= Solway Firth Spaceman =

Photograph by Jim Templeton

Jim Templeton's photograph

The Solway Firth Spaceman (also known as the Solway Spaceman or the Cumberland Spaceman) is a figure seen in a photograph taken on 23 May 1964 by fireman, photographer and local historian Jim Templeton (13 February 1920 – 27 November 2011).

The picture was taken on Burgh Marsh, situated near Burgh by Sands, overlooking the Solway Firth in Cumberland, England. Templeton claimed the photograph shows a background figure wearing a space suit and insisted that he did not see it present when the photograph was taken. The image was reproduced widely in contemporary newspapers and gained the interest of ufologists and paranormal investigators.

Journalist David Clarke posited an explanation for the anomalous figure in a 2014 BBC interview, concluding that Templeton's wife had entered the frame unbeknownst to him, her back towards the camera and her blue dress appearing white due to overexposure.

==Photograph==
On 23 May 1964, Jim Templeton, a firefighter from Carlisle, took three photographs of his five-year-old daughter while on a day trip to Burgh Marsh. Templeton said the only other people in the area that day were a couple of elderly women sitting in a car at the far end of the marsh. In a letter to the Daily Mail in 2002, Templeton stated, "I took three pictures of my daughter Elizabeth in a similar pose – and was shocked when the middle picture came back from Kodak displaying what looks like a spaceman in the background." Templeton insists that he did not see the figure until after his photographs were developed, and analysts at Kodak confirmed that the photograph was genuine.

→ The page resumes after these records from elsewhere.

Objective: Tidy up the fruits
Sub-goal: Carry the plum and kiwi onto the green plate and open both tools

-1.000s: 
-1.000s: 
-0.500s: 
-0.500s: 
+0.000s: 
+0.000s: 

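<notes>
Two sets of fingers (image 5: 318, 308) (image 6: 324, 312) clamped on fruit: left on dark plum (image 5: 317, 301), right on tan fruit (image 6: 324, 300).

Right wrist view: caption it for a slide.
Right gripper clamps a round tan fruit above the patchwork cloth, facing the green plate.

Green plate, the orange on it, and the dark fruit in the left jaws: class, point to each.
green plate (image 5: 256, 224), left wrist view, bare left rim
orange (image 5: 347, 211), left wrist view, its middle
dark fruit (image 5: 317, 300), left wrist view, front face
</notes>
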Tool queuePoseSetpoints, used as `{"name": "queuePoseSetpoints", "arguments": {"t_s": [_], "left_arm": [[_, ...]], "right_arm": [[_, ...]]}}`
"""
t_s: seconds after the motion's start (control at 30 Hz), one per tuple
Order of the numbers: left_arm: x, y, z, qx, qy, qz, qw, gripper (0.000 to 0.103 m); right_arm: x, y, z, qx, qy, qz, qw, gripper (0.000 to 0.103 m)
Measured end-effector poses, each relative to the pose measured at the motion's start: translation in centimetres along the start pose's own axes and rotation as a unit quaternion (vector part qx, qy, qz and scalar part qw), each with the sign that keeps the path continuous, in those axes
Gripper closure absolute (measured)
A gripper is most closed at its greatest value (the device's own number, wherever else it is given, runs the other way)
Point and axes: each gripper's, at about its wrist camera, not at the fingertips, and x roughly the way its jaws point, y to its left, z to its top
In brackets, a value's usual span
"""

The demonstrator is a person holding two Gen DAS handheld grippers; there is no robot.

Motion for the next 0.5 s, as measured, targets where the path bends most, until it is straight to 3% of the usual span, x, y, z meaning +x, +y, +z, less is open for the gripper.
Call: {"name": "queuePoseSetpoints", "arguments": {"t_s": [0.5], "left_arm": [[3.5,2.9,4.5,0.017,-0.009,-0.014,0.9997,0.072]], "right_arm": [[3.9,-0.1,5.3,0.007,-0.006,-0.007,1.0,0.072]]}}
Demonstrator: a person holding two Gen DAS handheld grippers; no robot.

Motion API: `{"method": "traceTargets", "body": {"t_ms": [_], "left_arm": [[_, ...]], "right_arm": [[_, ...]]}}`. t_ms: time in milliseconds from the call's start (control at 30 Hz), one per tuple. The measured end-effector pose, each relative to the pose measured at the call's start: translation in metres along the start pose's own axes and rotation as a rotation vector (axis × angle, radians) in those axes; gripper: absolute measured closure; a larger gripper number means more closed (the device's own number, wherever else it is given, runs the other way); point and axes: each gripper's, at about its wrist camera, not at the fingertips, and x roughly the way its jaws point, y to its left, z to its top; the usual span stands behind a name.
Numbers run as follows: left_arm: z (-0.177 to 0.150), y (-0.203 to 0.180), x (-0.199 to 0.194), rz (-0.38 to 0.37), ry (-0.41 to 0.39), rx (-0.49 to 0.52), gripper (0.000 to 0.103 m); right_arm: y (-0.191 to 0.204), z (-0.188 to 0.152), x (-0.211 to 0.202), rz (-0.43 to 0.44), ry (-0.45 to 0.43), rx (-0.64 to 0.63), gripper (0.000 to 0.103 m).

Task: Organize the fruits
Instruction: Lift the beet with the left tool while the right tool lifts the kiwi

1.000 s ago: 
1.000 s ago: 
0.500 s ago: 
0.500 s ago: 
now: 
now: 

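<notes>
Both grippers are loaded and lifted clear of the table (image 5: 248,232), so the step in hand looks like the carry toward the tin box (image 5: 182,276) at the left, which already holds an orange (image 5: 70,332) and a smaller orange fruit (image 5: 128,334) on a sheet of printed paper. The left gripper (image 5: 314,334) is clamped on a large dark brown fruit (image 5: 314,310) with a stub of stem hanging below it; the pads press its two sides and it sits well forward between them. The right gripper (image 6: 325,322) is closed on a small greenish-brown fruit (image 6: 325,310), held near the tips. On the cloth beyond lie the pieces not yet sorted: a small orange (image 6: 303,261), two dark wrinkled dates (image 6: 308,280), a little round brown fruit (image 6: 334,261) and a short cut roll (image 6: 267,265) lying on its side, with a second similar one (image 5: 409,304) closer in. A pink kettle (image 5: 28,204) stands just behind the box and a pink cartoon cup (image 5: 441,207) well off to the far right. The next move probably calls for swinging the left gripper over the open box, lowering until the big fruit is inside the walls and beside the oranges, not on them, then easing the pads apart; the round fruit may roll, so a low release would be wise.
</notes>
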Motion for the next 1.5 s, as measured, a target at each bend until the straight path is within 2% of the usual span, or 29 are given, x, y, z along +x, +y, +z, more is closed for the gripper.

===Explanation of the "spaceman"===
According to UFO book author David Clarke in 2014, the "spaceman" is most likely Templeton's wife, Annie, who was present at the time and was seen on another photograph taken that day. "I think for some reason his wife walked into the shot and he didn't see her because with that particular make of camera you could only see 70% of what was in the shot through the viewfinder", said Clarke. Annie Templeton was wearing a pale blue dress on the day in question, which was partially overexposed as white in another photo; she also had dark bobbed hair. It has been argued that, when using photo software to darken the image and straighten the horizon, the figure increasingly appears to be a regular person viewed from behind. Of it being widely renowned, Clarke said, "People will still be talking about it in another 50 years."

==Publicity==
Templeton stated, "I took the picture to the police in Carlisle who, after many doubts, examined it and stated there was nothing suspicious about it. The local newspaper, the Cumberland News, picked up the story and within hours it was all over the world. The picture is certainly not a fake, and I am as bemused as anyone else as to how this figure appeared in the background. Over the four decades the photo has been in the public domain, I have had many thousands of letters from all over the world with various ideas or possibilities – most of which make little sense to me."

Templeton said that after the photograph was published, he was visited by two men who said they were from the government who refused to show their identification. The men "said they worked for the government and that they were only identified by number." After taking the men to the site where the photos were taken, Templeton said that when he explained he had not seen the figure at the time, the men became angry and drove away, leaving him to walk home. In September 1964, Templeton dismissed the two men as frauds, saying: "It all looks like a leg pull to me. I'm sure the men were not security agents."

In a BBC Look North interview and a letter to the Daily Mail, Templeton also said that a Blue Streak missile launch at the Woomera Test Range in South Australia had been aborted because the figures of two large men were seen on the firing range. He alleged that technicians later saw his photograph in an Australian newspaper and found the figures to be exactly the same.

Responding to a request from ufologists to know if the photo was of interest to the authorities, a British Ministry of Defence official said that the Templeton photo was of no interest to them.

In 1996, Templeton and his now adult daughter Elizabeth Dobson were interviewed by a reporter from the Scottish newspaper Dumfries Courier, with Elizabeth commenting: "We got a lot of hassle from people like you, but I was really young and can't remember much. I think it was somebody from another planet. It is pretty selfish of us to think that we are the only intelligent form of life."

In a 2011 interview in the Dumfries Courier shortly before his death, Templeton, then 91, said that Elizabeth and grandson Thomas were taking over as custodians of his 20,000-image historical library.